A reader writes:"[...]To top it off, the censorware is stupid! Just last night I was looking up some info on praying mantids and one of the sites was blocked. It happens all the time for totally innocuous things."

How to surf freely and privately

I've finally set up a reliable hack around the Great Firewall of China, and I'd like to record the details here for reference. The solution is quite simple when you know how. Please note that circumventings controls on Internet access may be illegal in some countries - use at your own risk.

Infrastructure you need:

  1. Access to an Internet connected server that's outside the jurisdiction of the entity you're trying to circumvent.
  2. Your own laptop or other computer where you can install client software.
  3. The ability to establish SSH connections between your laptop and your server.

Software needed on the server:

  1. Download and install the Privoxy web proxy.
  2. Make sure your server can accept SSH connections.

Software needed on the client:

  1. All you need is SSH. If you use Microsoft Windows, you can try PuTTY, although I haven't tested this myself.

In fact, any Linux distribution will be useable out of the box for both server and client, with the exception of the need for Privoxy on the server side. Do the standard install on the server, and ignore all the special features of Privoxy. You only need it to act as a proxy, and you can ignore most of the other features for now (you might want to investigate them later for other reasons).

To begin surfing safely, establish a tunnel between your laptop and your server. This SSH command forwards the local port 8118 to port 8118 on the server. If you used the default Privoxy configuration then this should be fine. Replace the "root@myserver.com" with the correct username and server name:

ssh -L 8118:127.0.0.1:8118 root@myserver.com

Set up your web browser to use a manual proxy configuration, with the proxy host as "127.0.0.1" and the port as "8118". Use this for both http and https connections.
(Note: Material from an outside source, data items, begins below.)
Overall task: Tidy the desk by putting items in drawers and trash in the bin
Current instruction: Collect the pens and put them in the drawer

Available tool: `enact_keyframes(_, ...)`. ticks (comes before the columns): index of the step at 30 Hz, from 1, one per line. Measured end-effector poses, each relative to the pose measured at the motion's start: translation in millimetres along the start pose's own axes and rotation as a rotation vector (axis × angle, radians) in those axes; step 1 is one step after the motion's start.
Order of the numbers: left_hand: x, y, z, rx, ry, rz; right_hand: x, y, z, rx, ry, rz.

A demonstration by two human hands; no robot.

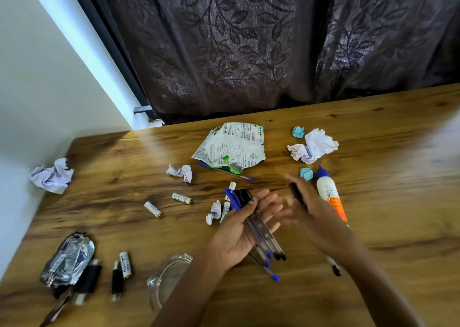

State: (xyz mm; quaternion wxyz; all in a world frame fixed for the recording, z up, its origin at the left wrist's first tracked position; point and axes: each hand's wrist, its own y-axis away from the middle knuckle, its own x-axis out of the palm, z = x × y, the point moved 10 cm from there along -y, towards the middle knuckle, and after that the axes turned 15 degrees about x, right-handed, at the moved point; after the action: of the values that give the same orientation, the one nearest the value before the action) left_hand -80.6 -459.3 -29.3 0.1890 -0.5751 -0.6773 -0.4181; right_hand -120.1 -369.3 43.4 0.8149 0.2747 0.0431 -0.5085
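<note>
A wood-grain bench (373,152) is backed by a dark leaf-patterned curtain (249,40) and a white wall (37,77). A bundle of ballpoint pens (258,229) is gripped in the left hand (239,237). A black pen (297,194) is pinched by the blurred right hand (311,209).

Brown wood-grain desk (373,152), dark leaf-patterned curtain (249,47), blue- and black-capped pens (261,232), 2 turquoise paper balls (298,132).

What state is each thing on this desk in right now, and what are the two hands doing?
left hand: grips a bunch of pens
right hand: blurred, holds a black pen
snack wrapper: torn open, flat, lying over a blue pen
glue bottle: capped, lying down
white paper: crumpled
loose batteries: lying on the desk
</note>
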Motion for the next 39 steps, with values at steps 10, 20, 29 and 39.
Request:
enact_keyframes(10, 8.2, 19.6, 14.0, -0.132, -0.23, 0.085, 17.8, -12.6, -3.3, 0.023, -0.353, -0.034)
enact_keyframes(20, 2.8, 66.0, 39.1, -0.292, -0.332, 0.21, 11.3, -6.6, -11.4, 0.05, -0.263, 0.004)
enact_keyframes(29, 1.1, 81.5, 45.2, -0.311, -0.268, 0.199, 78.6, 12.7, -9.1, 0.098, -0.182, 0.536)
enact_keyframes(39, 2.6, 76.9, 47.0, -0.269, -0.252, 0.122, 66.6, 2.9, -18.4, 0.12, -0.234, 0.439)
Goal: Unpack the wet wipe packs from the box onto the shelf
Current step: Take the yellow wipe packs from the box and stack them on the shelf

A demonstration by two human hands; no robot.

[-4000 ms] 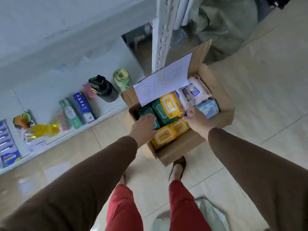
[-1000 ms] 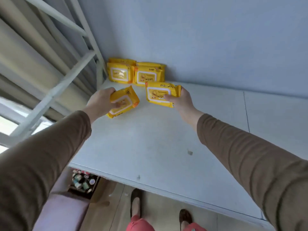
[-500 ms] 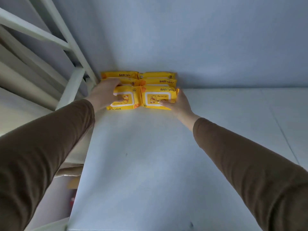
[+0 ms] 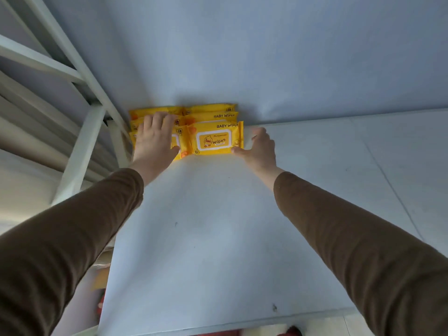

That's it. Now you can surf the entire Web, even from within China, or from within company networks that use NetNanny or some other censorship tools. You can also surf from within the U.S.A. secure in the knowledge that the Department of Homeland Security can't monitor your traffic (at least not if your server is outside the U.S.).

How does it work?

Don't let Privoxy's billing as a privacy tool fool you. I'm actually using it as a simple proxy in this case. Normally Privoxy is loaded on your personal computer and filters cookies and other annoyances from the data stream as you surf. In this case I've installed it on my server as the simplest way I could find to get it to forward web traffic for me. The port-forwarding SSH tunnel forwards all of the web traffic to Privoxy on the remote server, and the Privoxy instance on the remote server surfs my behalf.

The connection between the laptop and the server is encrypted, so there's no way for somebody monitoring the traffic to know what I'm looking at. They will know that I'm sending a lot of traffic to a certain server in Helsinki, so if you are in a situation where that will cause problems for you, beware.

Monday, June 19, 2006

Greetings from Qingdao

Greetings from beautiful Qingdao. I arrived here about ten days ago after three weeks of travelling around China. This will be my home for the next couple of months.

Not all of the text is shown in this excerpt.